What almost certainly started with pet owners trying to do a good deed went decidedly wrong, and now a chain of lakes in Chaska is swarming with invasive goldfish.

Staffers with the Carver County Water Management Organization spotted the flashy fish this week while doing routine monitoring at Big Woods Lake in Chaska. Madeline Seveland, the group’s education coordinator, said they probably number in the thousands.

“This is the first time our staff has seen them in such a high population density,” she said.

Goldfish already had been spotted in nearby Hazeltine Lake, Seveland said, and most likely have spread to the other three Chaska lakes connected by creeks to Big Woods: McKnight, Jonathan and Grace.

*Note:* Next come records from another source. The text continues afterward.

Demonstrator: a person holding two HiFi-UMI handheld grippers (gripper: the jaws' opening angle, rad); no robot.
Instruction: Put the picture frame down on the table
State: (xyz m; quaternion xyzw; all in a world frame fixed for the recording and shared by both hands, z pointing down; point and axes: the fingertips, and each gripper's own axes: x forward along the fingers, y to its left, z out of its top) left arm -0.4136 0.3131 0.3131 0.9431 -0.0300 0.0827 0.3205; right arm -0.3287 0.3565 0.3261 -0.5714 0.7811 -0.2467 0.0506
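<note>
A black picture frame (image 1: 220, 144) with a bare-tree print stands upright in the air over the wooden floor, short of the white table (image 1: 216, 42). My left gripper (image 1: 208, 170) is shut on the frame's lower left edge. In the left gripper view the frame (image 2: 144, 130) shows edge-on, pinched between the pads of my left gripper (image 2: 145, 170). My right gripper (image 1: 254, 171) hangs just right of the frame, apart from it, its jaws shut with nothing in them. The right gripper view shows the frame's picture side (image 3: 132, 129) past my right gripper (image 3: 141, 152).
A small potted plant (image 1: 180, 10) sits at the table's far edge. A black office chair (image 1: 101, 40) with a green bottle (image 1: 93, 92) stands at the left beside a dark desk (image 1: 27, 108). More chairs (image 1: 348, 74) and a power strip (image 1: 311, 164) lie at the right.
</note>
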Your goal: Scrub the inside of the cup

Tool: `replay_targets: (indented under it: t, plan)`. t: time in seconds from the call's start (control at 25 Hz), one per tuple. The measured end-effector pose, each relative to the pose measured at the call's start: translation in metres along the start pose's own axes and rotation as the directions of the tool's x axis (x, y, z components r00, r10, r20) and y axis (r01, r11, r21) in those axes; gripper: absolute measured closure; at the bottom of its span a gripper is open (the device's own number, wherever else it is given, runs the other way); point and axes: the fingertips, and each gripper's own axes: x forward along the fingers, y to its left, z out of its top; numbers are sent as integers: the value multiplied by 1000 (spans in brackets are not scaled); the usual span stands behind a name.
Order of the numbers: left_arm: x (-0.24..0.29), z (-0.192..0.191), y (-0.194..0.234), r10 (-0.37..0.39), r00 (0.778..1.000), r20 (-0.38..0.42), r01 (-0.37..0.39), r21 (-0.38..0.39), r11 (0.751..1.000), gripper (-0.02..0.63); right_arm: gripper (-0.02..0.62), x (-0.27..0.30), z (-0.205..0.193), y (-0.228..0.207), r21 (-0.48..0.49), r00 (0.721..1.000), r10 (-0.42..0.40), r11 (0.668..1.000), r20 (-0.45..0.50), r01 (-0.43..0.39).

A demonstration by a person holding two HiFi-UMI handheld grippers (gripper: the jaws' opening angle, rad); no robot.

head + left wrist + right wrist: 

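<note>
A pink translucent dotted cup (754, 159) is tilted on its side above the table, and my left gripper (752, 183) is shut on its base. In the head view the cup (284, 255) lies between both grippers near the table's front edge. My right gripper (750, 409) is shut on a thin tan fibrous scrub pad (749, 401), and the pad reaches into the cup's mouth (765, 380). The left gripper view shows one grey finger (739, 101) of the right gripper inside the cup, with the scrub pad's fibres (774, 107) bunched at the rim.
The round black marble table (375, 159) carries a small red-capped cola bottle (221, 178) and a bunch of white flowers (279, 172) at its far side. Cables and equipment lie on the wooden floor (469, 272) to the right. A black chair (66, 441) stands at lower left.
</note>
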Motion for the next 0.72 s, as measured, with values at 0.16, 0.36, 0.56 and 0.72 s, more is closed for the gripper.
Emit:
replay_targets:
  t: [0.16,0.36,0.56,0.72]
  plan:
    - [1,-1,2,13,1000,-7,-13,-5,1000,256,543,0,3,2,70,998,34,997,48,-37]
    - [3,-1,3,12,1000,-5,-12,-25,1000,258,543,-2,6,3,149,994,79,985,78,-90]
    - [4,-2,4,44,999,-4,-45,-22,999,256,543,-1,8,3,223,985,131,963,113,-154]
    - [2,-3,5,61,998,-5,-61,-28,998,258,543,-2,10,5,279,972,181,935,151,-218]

But they can’t go anywhere else unless somebody moves them, she said. Unlike zebra mussels, goldfish can’t hitch rides on boats from one lake to another.

Goldfish are a type of carp originally from Asia, not native to Minnesota. They impair water quality by feeding along lake floors, disrupting plants and stirring up sediment that releases phosphorus into the water, encouraging algae growth. They also compete with native species for food.

Experts don’t know exactly how the goldfish got in the Chaska lakes in the first place, but the most likely scenario is that people who no longer wanted them thought that releasing them in a lake would be a humane way to get rid of them. There must have been at least one male and one female “and they found each other,” Seveland said.

From there, they likely reproduced quickly. Goldfish reach sexual maturity when they’re a year old, said Megan Weber, extension educator for the Minnesota Aquatic Invasive Species Research Center. They can spawn more than a thousand eggs at a time, multiple times a week.

To compound matters, goldfish have few natural predators in the area, Weber said.

“I’d say any fish-eating bird would be likely to snag a goldfish and snack on it,” she said, and “snails or a crayfish or two might munch on” their eggs. But because goldfish aren’t native, predators aren’t numerous enough to keep them under control.

Goldfish are orange thanks to selective breeding, Weber said. After a few generations in the wild, they lose their vibrant color and “start to look much more carp-like.”

Some might see invasive goldfish as potential pets, but removing a live fish from a Minnesota lake — as opposed to catching one — is illegal, Seveland said.

Fish owners who no longer want their pets are advised to “find them a new home,” Seveland said. That could include giving them away, donating them or taking them to a pet store.

The Minnesota Aquarium Society hosts occasional “surrender events” where people can bring their unwanted fish in a bag or other container, and society members will handle them.

The next surrender event will be held in Bloomington on April 27.

Flushing fish down the toilet, incidentally, is not humane, Weber said. They won’t die immediately but will suffocate eventually. Let’s just say it won’t be pleasant.